§ EXERCISE DIRECTIONS: Take the listing and give it again exactly, from its first line to its last line.

· · · · · · ·

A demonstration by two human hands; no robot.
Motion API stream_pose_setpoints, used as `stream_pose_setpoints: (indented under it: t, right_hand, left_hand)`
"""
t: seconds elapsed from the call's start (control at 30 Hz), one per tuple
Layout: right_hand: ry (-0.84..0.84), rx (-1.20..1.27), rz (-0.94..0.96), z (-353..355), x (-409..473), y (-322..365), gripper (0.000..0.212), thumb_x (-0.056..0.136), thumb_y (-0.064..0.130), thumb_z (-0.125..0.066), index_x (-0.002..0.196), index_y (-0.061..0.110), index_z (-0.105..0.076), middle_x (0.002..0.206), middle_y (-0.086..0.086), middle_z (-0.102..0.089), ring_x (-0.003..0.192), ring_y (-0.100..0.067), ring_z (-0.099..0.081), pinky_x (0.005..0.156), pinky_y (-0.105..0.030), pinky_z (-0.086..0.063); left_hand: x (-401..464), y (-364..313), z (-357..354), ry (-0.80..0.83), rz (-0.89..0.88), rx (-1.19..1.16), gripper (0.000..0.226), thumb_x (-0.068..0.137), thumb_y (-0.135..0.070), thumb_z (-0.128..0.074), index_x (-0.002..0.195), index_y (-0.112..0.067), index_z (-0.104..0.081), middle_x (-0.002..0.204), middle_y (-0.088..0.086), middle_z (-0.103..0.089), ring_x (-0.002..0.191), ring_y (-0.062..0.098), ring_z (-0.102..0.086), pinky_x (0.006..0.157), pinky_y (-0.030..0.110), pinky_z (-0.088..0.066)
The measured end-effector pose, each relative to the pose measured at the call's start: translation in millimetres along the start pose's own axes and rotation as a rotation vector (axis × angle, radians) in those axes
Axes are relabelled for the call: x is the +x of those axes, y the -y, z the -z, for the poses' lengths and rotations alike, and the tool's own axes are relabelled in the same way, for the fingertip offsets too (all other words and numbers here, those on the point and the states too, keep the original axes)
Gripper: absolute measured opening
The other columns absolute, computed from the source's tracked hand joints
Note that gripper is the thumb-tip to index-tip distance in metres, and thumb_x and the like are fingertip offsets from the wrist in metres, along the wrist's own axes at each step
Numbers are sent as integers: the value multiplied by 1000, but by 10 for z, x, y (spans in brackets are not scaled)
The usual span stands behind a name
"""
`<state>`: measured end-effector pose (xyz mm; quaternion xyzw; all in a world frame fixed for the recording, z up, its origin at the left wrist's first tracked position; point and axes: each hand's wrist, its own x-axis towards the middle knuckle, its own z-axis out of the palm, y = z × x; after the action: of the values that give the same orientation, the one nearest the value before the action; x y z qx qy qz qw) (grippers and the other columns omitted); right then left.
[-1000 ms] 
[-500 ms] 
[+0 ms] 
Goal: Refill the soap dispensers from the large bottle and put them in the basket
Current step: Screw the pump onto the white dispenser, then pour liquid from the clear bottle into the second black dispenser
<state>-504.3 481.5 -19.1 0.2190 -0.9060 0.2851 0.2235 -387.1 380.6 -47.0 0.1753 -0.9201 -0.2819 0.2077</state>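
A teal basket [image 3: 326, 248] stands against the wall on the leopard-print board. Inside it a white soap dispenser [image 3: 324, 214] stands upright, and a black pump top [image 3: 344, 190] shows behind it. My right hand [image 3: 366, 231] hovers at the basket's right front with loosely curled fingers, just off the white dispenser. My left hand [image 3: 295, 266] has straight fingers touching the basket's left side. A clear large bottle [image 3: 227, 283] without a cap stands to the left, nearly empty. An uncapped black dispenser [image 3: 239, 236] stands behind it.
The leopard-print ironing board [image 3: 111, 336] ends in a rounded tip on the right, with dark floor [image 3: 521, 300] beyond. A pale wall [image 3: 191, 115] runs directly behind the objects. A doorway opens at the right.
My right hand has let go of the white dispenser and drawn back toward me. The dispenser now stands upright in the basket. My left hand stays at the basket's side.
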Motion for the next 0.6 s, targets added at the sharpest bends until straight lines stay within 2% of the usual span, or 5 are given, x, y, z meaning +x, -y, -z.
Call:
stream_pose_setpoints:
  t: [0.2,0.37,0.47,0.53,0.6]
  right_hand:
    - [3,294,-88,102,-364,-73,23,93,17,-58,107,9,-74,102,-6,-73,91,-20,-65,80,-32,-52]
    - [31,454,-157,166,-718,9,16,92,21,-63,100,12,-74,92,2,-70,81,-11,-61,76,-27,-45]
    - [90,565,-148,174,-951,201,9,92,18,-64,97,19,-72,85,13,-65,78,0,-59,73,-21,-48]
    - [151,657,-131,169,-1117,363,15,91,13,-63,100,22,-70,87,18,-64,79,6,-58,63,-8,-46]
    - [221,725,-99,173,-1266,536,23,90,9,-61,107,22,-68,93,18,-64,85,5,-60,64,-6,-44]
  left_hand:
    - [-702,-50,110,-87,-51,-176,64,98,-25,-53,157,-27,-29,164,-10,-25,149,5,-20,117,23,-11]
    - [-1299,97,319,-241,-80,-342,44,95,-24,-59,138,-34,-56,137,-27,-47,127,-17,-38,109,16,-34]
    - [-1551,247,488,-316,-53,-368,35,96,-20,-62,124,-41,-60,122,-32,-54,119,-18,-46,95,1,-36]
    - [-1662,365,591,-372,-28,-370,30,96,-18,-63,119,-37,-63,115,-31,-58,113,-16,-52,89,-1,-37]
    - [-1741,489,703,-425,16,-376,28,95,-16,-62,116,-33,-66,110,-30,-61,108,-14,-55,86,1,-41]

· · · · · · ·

§ EXPECTED ANSWER:
A demonstration by two human hands; no robot.
Motion API stream_pose_setpoints, used as `stream_pose_setpoints: (indented under it: t, right_hand, left_hand)`
"""
t: seconds elapsed from the call's start (control at 30 Hz), one per tuple
Layout: right_hand: ry (-0.84..0.84), rx (-1.20..1.27), rz (-0.94..0.96), z (-353..355), x (-409..473), y (-322..365), gripper (0.000..0.212), thumb_x (-0.056..0.136), thumb_y (-0.064..0.130), thumb_z (-0.125..0.066), index_x (-0.002..0.196), index_y (-0.061..0.110), index_z (-0.105..0.076), middle_x (0.002..0.206), middle_y (-0.086..0.086), middle_z (-0.102..0.089), ring_x (-0.003..0.192), ring_y (-0.100..0.067), ring_z (-0.099..0.081), pinky_x (0.005..0.156), pinky_y (-0.105..0.030), pinky_z (-0.086..0.063); left_hand: x (-401..464), y (-364..313), z (-357..354), ry (-0.80..0.83), rz (-0.89..0.88), rx (-1.19..1.16), gripper (0.000..0.226), thumb_x (-0.068..0.137), thumb_y (-0.135..0.070), thumb_z (-0.128..0.074), index_x (-0.002..0.195), index_y (-0.112..0.067), index_z (-0.104..0.081), middle_x (-0.002..0.204), middle_y (-0.088..0.086), middle_z (-0.103..0.089), ring_x (-0.002..0.191), ring_y (-0.062..0.098), ring_z (-0.102..0.086), pinky_x (0.006..0.157), pinky_y (-0.030..0.110), pinky_z (-0.088..0.066)
The measured end-effector pose, each relative to the pose measured at the call's start: translation in millimetres along the start pose's own axes and rotation as a rotation vector (axis × angle, radians) in those axes
Axes are relabelled for the call: x is the +x of those axes, y the -y, z the -z, for the poses' lengths and rotations alike, and the tool's own axes are relabelled in the same way, for the fingertip offsets too (all other words and numbers here, those on the point and the states too, keep the original axes)
Gripper: absolute measured opening
The other columns absolute, computed from the source's tracked hand joints
Note that gripper is the thumb-tip to index-tip distance in metres, and thumb_x and the like are fingertip offsets from the wrist in metres, along the wrist's own axes at each step
Numbers are sent as integers: the value multiplied by 1000, but by 10 for z, x, y (spans in brackets are not scaled)
The usual span stands behind a name
"""
`<state>`: measured end-effector pose (xyz mm; quaternion xyzw; all in a world frame fixed for the recording, z up, its origin at the left wrist's first tracked position; point and axes: each hand's wrist, its own x-axis towards the middle knuckle, its own z-axis out of the palm, y = z × x; after the action: of the values that give the same orientation, the one nearest the value before the action; x y z qx qy qz qw) (grippers and the other columns omitted); right then left.
[-1000 ms] 
[-500 ms] 
[+0 ms] 
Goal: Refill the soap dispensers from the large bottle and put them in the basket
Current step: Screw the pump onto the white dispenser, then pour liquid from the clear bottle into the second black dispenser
<state>-504.3 481.5 -19.1 0.2190 -0.9060 0.2851 0.2235 -387.1 380.6 -47.0 0.1753 -0.9201 -0.2819 0.2077</state>
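A teal basket [image 3: 326, 248] stands against the wall on the leopard-print board. Inside it a white soap dispenser [image 3: 324, 214] stands upright, and a black pump top [image 3: 344, 190] shows behind it. My right hand [image 3: 366, 231] hovers at the basket's right front with loosely curled fingers, just off the white dispenser. My left hand [image 3: 295, 266] has straight fingers touching the basket's left side. A clear large bottle [image 3: 227, 283] without a cap stands to the left, nearly empty. An uncapped black dispenser [image 3: 239, 236] stands behind it.
The leopard-print ironing board [image 3: 111, 336] ends in a rounded tip on the right, with dark floor [image 3: 521, 300] beyond. A pale wall [image 3: 191, 115] runs directly behind the objects. A doorway opens at the right.
My right hand has let go of the white dispenser and drawn back toward me. The dispenser now stands upright in the basket. My left hand stays at the basket's side.
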Motion for the next 0.6 s, targets added at the sharpest bends until straight lines stay within 2% of the usual span, or 5 are given, x, y, z meaning +x, -y, -z.
Call:
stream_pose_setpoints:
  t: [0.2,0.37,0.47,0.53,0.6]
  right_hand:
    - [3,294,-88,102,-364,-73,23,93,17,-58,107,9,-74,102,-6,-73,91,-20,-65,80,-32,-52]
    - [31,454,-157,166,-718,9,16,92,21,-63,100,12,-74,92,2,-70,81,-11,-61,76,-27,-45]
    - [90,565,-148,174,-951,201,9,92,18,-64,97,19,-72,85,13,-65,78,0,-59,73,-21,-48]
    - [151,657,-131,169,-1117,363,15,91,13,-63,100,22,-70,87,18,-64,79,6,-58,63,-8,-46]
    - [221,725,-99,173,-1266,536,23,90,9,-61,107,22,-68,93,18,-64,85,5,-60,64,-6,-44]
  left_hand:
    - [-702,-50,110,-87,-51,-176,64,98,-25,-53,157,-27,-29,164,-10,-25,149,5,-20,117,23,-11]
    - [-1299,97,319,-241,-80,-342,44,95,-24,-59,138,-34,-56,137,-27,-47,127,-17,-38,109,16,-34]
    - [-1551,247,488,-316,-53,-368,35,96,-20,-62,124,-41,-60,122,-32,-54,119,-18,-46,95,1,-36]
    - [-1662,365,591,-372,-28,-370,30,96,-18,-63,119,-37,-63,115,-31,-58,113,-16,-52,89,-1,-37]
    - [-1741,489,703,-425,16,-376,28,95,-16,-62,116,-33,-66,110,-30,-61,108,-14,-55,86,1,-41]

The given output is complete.